*Exercise directions*
Any picture in the listing is left out of the copy; all else is duplicated exactly.

*** Data provided ***

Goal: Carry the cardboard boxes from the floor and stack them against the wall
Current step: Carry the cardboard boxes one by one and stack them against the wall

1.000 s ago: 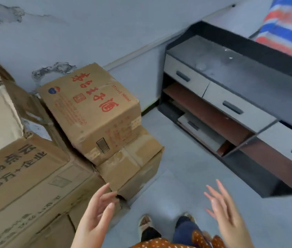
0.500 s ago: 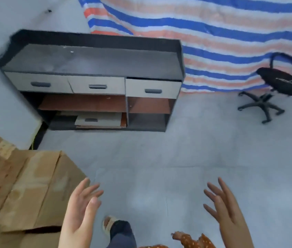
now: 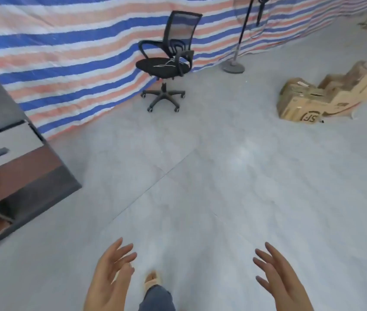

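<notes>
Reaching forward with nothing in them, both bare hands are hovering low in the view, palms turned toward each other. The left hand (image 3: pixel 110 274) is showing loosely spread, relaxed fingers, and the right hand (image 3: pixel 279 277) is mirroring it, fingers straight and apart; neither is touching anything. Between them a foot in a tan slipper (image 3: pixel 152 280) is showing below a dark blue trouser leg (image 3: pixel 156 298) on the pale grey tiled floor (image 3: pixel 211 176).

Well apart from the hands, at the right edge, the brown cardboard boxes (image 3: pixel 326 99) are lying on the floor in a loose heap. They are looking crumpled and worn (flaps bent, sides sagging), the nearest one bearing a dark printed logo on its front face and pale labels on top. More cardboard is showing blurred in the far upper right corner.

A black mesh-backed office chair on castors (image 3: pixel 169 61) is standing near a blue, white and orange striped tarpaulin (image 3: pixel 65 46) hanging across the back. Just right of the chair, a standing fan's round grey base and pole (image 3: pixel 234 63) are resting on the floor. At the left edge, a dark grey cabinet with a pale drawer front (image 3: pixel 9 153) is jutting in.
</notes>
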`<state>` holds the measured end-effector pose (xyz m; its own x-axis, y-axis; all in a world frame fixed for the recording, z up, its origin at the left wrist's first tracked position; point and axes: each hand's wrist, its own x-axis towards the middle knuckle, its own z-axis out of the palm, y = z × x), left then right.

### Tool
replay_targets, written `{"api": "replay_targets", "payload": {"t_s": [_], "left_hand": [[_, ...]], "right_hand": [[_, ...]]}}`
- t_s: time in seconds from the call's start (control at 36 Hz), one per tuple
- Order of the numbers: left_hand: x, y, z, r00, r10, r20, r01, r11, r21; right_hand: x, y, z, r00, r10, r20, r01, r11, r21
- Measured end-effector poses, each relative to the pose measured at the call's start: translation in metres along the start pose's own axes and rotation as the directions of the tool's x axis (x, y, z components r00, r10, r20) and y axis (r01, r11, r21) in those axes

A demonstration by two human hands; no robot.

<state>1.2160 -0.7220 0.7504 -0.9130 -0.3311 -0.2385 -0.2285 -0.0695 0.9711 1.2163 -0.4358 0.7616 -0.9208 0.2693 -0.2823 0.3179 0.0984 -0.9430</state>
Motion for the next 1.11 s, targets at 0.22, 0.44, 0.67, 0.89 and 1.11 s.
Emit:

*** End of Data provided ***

*Exercise answer*
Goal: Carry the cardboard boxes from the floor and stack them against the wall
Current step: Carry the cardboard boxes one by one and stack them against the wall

1.000 s ago: 
0.500 s ago: 
now: 

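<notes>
Reaching forward with nothing in them, both bare hands are hovering low in the view, palms turned toward each other. The left hand (image 3: pixel 110 274) is showing loosely spread, relaxed fingers, and the right hand (image 3: pixel 279 277) is mirroring it, fingers straight and apart; neither is touching anything. Between them a foot in a tan slipper (image 3: pixel 152 280) is showing below a dark blue trouser leg (image 3: pixel 156 298) on the pale grey tiled floor (image 3: pixel 211 176).

Well apart from the hands, at the right edge, the brown cardboard boxes (image 3: pixel 326 99) are lying on the floor in a loose heap. They are looking crumpled and worn (flaps bent, sides sagging), the nearest one bearing a dark printed logo on its front face and pale labels on top. More cardboard is showing blurred in the far upper right corner.

A black mesh-backed office chair on castors (image 3: pixel 169 61) is standing near a blue, white and orange striped tarpaulin (image 3: pixel 65 46) hanging across the back. Just right of the chair, a standing fan's round grey base and pole (image 3: pixel 234 63) are resting on the floor. At the left edge, a dark grey cabinet with a pale drawer front (image 3: pixel 9 153) is jutting in.
</notes>
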`<state>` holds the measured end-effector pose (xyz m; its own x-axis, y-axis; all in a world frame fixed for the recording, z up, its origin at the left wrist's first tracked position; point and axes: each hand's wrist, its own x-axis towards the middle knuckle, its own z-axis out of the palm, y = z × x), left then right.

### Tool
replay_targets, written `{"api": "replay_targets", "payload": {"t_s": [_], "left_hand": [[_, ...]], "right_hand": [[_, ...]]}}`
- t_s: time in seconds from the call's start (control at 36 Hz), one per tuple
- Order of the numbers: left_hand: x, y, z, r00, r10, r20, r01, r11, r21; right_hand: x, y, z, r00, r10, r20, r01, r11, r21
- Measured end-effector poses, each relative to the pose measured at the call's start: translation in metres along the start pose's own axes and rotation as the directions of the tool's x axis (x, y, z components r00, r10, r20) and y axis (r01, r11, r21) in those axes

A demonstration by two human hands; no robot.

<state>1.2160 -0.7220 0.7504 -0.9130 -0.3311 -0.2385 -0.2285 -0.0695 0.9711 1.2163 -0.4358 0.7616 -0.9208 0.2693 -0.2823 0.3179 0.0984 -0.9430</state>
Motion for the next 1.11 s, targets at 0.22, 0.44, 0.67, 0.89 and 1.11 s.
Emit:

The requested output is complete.